Sound — 8
Ill Nino's first release on Cement Shoes Records following their split with the Roadrunner label delves largely into cover songs rather than new material, and the results are generally successful. The Undercover Sessions highlights the band's ability to take well-known songs and bring something completely new to them -- particularly when you're taking on artists like Faith No More, Nirvana, and Peter Gabriel. During it's best moments, Ill Nino calls on it's Latin roots to add a little something extra that would never be heard in a Kurt Cobain or Peter Gabriel song. The EP starts out with Arrastra, one of only a couple original songs on The Undercover Sessions.
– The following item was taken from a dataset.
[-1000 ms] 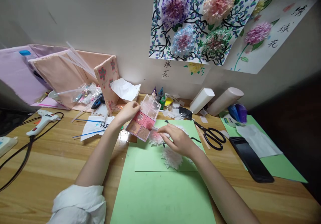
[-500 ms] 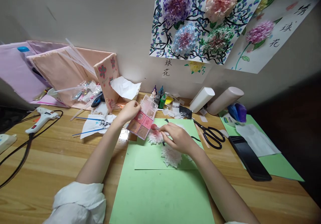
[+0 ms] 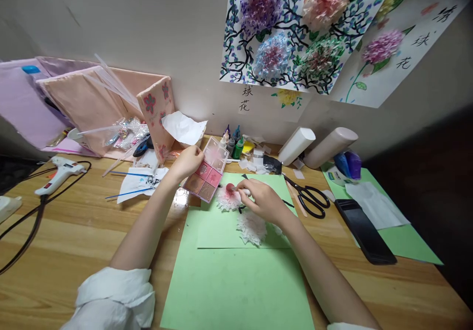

The track begins with Ill Nino's (vocalist Cristian Machado, guitarists Ahrue Luster and Diego Verduzco, bassist Laz Pina, drummer Dave Chavarri, and percussionist Danny Couto) trademark Latin percussion sound, but quickly merges into a heavy stream of distortion and growls. Arrastra is a pretty solid song and rocks from beginning to end. Percussionist Couto and drummer Chavarri do keep a steady dose of the Latin rhythm in most of the songs -- which actually gives the songs their most original aspects -- but unfortunately that rhythm sometimes does get lost among the other instruments and vocals. The Undercover Sessions will probably remembered most for the diverse cover songs on the album. Zombie Eaters, originally done by Faith No More, once again is given a new sound through the percussion and some nice Spanish-style acoustic guitar work. Deftones' vocalist Chino Moreno helps out on the track, although the vocal delivery isn't done too differently from the original. It's a bold move to take on a Mike Patton song, and while Moreno and Machado do a good job at Zombie Eaters, it still doesn't quite live up to Patton's incredible range. The band closes the EP with Nirvana's Territorial Pissing, a song that is injected with a completely new surge of energy on The Undercover Sessions. The grunge rock sound is transformed into a more straightforward metal track. The band isn't afraid to tone it down at one point, though, with a breakdown that focuses on a beautiful acoustic guitar solo. It's hard to say if diehard fans of Nirvana would embrace the new version completely, but Ill Nino's style does transform Territorial Pissing into a very different song.
Lyrics — 7
There are only 2 original songs on the EP, but both include the themes of rejection and deception. While at times the lyrics do sound like what's heard from a lot of other bands these days, they do seem to fit the music behind them well. Reservation For Two conveys the emotions of a lover who is watching his relationship fail. Machado sings, And I don't ever promise you anything; No I don't ever promise your diamond ring; I keep you right here; And now we've come undone. There's definitely honest emotion throughout the song, and it's likely plenty of people can relate to them. Arrastra deals more with internal conflict rather than with another person. The song does seem to involve self-deception and an uncertainty of where to belong in the world. Machado sings, I sold my soul for my reputation; Lost my balance and now I'm losing control; Can't stand when nothing feels right. While there are a lot of songs that do have a similar theme these days, it's still courageous of Machado to make his personal feelings public.
Overall Impression — 8
While there is not much new material on The Undercover Sessions, Ill Nino has in some ways made 3 well-known songs completely its own thanks to its injection of the Latin sound. While Zombie Eaters is a good effort, Territorial Pissing is the most unique out of the all the covers with it's faster tempo and acoustic-driven breakdown. Fans of Ill Nino will enjoy the latest release, even if there are only 5 songs to tie them over for now. The band is at its best when you can hear the percussion and Latin-flavored acoustics coming through, and hopefully the band will make that sound even more prominent on its next full-length.